For canned products, check the ingredient list. Tomato, salt, and herbs keep calories steady; extra oil or sugar shifts counts fast and changes the taste and texture. Use labels.

Prep Shortcuts

For clean slices, use a serrated knife. To peel, score an “X” at the base, blanch for 20 seconds, and slip skins off. Seed for a smoother salsa, or leave seeds in for a juicy bite.

Your Tomato Calories, Dialed In

One tomato rarely breaks the bank. Pick the size that fits your plate, add herbs and acid for zip, and save oils for when you want a richer dish. Want a deeper primer on setting targets? Try our calorie deficit guide for a full walk-through.

Common Serving Examples

Salad bowl with two medium tomatoes: about 44 calories before dressing. Add cucumber and herbs, then finish with lemon. A teaspoon of olive oil adds roughly 40 calories, so measure instead of free-pouring.

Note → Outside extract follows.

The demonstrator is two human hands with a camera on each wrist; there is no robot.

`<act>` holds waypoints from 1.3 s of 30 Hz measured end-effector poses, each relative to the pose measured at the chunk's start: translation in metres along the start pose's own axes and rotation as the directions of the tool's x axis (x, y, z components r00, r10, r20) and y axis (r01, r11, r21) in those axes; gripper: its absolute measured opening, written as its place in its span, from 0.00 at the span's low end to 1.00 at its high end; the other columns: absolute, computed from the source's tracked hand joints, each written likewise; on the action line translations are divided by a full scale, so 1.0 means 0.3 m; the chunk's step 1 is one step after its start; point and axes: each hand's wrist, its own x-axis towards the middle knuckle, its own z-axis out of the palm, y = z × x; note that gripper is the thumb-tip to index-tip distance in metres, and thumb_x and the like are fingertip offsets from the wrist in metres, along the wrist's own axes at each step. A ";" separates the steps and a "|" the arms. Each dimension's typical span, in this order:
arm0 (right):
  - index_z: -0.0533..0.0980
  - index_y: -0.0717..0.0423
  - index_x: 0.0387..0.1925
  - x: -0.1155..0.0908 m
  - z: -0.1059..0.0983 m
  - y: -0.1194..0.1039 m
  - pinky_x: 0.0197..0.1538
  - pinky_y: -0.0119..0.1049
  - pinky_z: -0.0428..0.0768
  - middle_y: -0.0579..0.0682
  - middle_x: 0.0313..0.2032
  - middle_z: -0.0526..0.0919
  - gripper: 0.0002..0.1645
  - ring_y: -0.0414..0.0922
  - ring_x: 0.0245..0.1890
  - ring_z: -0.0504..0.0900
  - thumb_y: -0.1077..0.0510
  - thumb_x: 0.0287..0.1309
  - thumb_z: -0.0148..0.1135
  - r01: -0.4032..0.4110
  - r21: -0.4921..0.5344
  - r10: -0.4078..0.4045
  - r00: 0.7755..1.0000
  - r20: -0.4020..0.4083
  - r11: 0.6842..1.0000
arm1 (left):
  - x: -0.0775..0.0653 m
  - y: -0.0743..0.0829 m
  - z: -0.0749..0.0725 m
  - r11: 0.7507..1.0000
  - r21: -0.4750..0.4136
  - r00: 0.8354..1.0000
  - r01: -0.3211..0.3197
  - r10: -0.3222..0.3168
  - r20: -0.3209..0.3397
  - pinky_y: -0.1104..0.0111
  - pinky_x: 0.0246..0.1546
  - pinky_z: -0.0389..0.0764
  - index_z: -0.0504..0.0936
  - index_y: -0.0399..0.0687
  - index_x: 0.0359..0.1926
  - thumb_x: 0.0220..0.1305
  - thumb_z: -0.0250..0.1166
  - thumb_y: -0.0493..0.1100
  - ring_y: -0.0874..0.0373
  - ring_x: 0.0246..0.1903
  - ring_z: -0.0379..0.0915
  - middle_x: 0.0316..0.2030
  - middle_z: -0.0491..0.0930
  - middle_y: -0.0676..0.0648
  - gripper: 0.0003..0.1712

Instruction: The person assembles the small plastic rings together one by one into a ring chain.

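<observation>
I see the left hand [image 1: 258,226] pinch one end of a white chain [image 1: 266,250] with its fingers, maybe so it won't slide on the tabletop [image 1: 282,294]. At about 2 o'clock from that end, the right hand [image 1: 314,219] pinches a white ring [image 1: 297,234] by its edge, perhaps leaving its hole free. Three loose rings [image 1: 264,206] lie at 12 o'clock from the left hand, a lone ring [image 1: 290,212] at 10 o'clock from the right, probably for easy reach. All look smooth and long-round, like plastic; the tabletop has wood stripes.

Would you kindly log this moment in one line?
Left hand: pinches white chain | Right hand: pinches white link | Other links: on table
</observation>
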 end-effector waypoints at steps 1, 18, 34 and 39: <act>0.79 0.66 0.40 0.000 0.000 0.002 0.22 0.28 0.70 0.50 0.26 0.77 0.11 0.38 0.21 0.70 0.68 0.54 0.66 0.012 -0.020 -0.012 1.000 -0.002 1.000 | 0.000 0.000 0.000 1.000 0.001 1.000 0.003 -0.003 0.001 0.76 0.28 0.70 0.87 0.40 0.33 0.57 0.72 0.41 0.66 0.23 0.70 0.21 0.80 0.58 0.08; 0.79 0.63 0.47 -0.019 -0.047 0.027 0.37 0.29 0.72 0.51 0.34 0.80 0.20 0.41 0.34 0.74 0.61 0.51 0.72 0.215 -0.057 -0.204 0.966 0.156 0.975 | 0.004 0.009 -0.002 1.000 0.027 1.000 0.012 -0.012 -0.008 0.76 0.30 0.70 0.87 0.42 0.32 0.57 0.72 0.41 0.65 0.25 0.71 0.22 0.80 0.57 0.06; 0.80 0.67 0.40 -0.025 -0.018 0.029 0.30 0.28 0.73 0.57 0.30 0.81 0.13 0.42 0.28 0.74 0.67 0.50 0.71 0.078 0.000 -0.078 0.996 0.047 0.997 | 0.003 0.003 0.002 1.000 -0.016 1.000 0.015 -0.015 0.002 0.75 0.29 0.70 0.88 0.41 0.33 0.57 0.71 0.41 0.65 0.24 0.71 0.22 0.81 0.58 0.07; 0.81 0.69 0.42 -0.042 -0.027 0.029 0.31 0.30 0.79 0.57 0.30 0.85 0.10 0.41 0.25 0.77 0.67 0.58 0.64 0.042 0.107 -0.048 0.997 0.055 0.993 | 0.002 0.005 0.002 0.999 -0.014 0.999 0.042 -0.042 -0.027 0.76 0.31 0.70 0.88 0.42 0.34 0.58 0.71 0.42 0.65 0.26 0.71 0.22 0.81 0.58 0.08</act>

Pasta with fresh sauce: simmer two cups of chopped tomato with garlic and basil. The tomato portion sits near 60–70 calories. Stir in one tablespoon of paste for about 13 more. Use starchy pasta water for body in place of cream.

Sandwich stack: four slices from a medium tomato bring about 22 calories. Pair with lean protein and whole-grain bread. If mayo is a must, keep it to a teaspoon for a small bump.

Quick Calculator Examples

Per 100 g equals 18 calories is a handy anchor. Three quick cases: 250 g of salsa is about 45. A baking dish with 500 g of halved tomatoes is near 90 before oil. A stew using 800 g across the pot sits near 144 from the tomato alone.

Calories Versus Flavor Trade-Offs

Good tomatoes shine with salt and acid. Roast with garlic, then finish with vinegar or lemon. Use a measured splash of olive oil for silky edges. To stretch sauces, add mushrooms or carrots so the pan holds more veg with little extra energy.